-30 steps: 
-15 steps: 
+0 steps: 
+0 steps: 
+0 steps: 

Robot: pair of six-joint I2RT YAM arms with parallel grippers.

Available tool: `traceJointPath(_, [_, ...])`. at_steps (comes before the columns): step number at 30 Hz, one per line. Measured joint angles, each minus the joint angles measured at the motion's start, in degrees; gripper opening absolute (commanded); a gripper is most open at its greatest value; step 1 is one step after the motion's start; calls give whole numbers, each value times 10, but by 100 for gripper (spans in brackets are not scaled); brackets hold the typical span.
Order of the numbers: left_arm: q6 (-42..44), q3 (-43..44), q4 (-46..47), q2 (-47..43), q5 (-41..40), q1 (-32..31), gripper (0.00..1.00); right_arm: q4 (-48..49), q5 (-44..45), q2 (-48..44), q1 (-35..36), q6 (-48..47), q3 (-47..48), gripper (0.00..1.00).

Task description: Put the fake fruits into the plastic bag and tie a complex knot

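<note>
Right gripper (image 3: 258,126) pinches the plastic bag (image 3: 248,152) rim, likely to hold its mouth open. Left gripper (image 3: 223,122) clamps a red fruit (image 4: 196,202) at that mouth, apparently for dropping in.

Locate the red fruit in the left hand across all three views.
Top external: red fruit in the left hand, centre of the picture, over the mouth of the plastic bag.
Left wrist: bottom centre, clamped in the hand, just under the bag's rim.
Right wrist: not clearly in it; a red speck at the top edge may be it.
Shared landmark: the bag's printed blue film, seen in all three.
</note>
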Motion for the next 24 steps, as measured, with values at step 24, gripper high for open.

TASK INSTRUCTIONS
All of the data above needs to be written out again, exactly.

ANSWER SPACE
-30 steps: 
-15 steps: 
+0 steps: 
+0 steps: 
+0 steps: 

Robot: pair of six-joint I2RT YAM arms with parallel grippers.

Available tool: `traceJointPath(_, [_, ...])`. at_steps (comes before the columns): step number at 30 Hz, one per line. Measured joint angles, each minus the joint angles measured at the motion's start, in degrees; gripper opening absolute (commanded); a gripper is most open at its greatest value; step 1 is one step after the motion's start; calls give whole numbers, each value times 10, but by 100 for gripper (spans in brackets are not scaled); brackets hold the typical span.
Order of the numbers: left_arm: q6 (-42..44), q3 (-43..44), q4 (-46..47), q2 (-47..43), q5 (-41..40), q1 (-32..31), gripper (0.00..1.00); right_arm: q4 (-48..49), q5 (-44..45), q2 (-48..44), q1 (-35..36), q6 (-48..47), q3 (-47..48), gripper (0.00..1.00).

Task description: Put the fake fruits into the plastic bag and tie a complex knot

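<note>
Right gripper (image 3: 258,126) pinches the plastic bag (image 3: 248,152) rim, likely to hold its mouth open. Left gripper (image 3: 223,122) clamps a red fruit (image 4: 196,202) at that mouth, apparently for dropping in.

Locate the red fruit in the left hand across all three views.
Top external: red fruit in the left hand, centre of the picture, over the mouth of the plastic bag.
Left wrist: bottom centre, clamped in the hand, just under the bag's rim.
Right wrist: not clearly in it; a red speck at the top edge may be it.
Shared landmark: the bag's printed blue film, seen in all three.
</note>
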Motion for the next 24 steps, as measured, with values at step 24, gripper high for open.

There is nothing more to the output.